Comment by ori_b

17 days ago

When you measure, what numbers do you get?

Also: register renaming is a thing, as is write combining and pipelining. You're not flushing to L1 synchronously for every register, or ordinary userspace function calls would regularly take hundreds of cycles for handling saved registers. They don't.

I'm on my mobile. Store to L1 width is typically 32B and you're probably right that CPU will take advantage of it and pack as much registers as it can. This still means 4x store and 4x load for 16 registers. This is ~40 cycles. So 100 cycles for the rest? Still feels minimal.

  • A modern x86 processor has about 200 physical registers that get mapped to the 16 architectural registers, with similar for floating point registers. It's unlikely that anything is getting written to cache. Additionally, any writes, absent explicit synchronization or dependencies, will be pipelined.

    It's easy to measure how long it takes to push and pop all registers, as well as writing a moderate number of entries to the stack. It's very cheap.

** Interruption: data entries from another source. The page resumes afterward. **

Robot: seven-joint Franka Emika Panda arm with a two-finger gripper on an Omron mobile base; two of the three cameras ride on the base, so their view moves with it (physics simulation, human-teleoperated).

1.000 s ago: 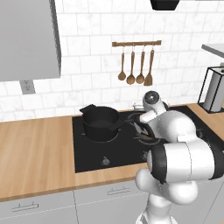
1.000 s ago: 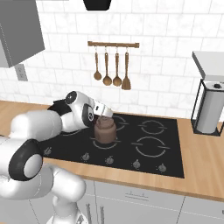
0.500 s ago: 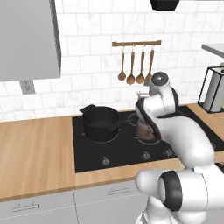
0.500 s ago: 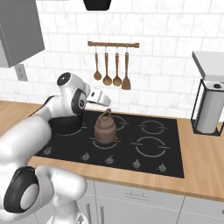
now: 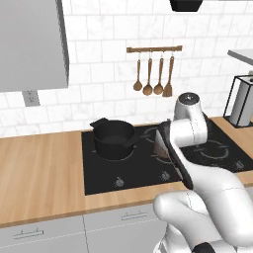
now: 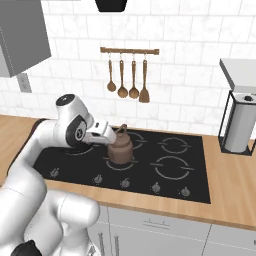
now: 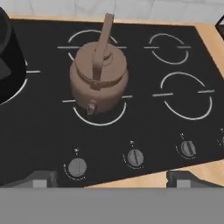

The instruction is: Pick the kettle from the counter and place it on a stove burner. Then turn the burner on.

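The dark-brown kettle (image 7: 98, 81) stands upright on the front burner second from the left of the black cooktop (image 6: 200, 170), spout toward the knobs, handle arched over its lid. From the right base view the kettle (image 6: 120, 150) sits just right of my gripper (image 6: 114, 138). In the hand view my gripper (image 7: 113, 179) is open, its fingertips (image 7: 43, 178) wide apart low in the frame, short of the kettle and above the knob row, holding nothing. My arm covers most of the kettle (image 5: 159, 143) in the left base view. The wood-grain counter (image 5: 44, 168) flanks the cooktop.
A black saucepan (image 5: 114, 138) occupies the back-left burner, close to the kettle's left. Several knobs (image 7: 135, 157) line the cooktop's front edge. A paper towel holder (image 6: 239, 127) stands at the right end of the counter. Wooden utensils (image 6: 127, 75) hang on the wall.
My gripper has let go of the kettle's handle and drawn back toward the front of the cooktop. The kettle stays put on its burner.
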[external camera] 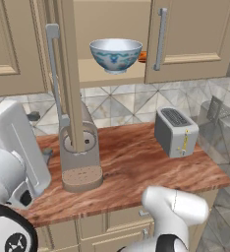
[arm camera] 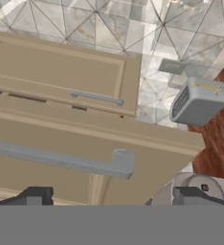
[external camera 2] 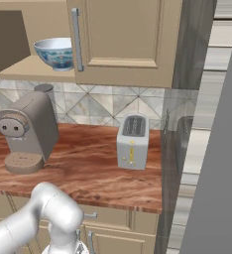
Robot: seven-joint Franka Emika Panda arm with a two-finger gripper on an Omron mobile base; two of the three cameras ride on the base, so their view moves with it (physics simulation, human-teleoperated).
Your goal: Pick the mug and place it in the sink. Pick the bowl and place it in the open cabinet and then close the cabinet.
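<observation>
The white and blue bowl [external camera: 115, 54] [external camera 2: 54, 52] sits upright on the bottom shelf of the open cabinet [external camera: 102, 76]. The cabinet's open door [external camera: 70, 74] juts out toward me, seen edge-on, with its long silver handle [external camera: 53, 64] on its left side. In the hand view my gripper [arm camera: 115, 197] is open, its fingertips wide apart with nothing between them, just short of a beige door panel and its silver bar handle [arm camera: 61, 160]. The mug and the sink are out of view.
A beige coffee machine [external camera: 80, 157] [external camera 2: 26, 134] stands under the open door on the wooden counter [external camera: 136, 162]. A silver toaster [external camera: 175, 132] [external camera 2: 133, 141] [arm camera: 197, 100] stands to its right. A small orange item [external camera: 142, 56] lies behind the bowl. The right-hand cabinet door [external camera: 190, 39] is shut.
</observation>
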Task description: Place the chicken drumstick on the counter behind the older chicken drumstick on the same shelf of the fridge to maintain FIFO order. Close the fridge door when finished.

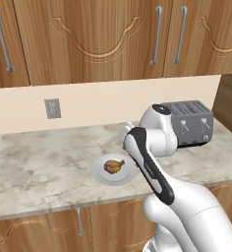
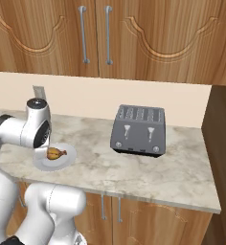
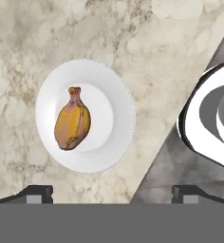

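The chicken drumstick (image 3: 72,122), golden-brown with its bone end pointing up in the hand view, lies on a small white plate (image 3: 114,95) on the marbled counter (image 3: 38,38). My gripper (image 3: 113,194) hovers above the plate, open and holding nothing, its two fingertips (image 3: 38,192) set wide apart. The drumstick sits left of the line between them. From the base, the drumstick (image 1: 114,166) (image 2: 55,153) and plate (image 1: 101,178) (image 2: 68,161) sit near the counter's (image 1: 39,162) (image 2: 134,167) front edge, under my bent wrist. The fridge and its shelf are out of view.
A grey four-slot toaster (image 1: 190,123) (image 2: 138,130) stands on the counter right of the plate. A wall outlet (image 1: 52,108) (image 2: 38,92) sits behind it. Wooden upper cabinets (image 1: 98,39) hang overhead, lower cabinets (image 2: 148,215) below. A tall brown panel (image 2: 222,143) closes off the right end.
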Available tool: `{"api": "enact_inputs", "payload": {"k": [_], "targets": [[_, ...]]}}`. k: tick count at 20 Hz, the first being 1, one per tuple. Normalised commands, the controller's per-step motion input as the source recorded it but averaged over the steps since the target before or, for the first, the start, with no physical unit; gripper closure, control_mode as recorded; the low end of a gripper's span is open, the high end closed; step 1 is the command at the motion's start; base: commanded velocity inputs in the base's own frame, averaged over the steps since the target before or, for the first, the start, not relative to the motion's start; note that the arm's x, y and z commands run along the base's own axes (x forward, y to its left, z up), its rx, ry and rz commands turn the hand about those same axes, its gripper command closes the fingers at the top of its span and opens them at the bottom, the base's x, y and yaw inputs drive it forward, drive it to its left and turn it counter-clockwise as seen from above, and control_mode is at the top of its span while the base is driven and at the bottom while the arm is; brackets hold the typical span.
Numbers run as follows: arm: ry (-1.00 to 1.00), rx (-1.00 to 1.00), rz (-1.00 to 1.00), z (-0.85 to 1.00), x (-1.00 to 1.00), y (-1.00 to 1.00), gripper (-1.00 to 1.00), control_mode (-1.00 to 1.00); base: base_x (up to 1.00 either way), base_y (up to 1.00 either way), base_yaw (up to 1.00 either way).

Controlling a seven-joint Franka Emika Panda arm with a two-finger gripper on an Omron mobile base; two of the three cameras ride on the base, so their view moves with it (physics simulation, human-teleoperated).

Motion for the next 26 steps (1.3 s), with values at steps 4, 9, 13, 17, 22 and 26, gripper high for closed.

    As far as switching into the kernel -- the syscall instruction is more or less just setting a few permission bits and acting as a speculation barrier; there's no reason for that to be expensive. I don't have information on the cost in isolation, but it's entirely unsurprising to me that the majority of the cost is in shuffling around registers. (The post-spectre TLB flush has a cost, but ASIDs mitigate the cost, and measuring the time spent entering and exiting the kernel wouldn't show it even if ASIDs weren't in use)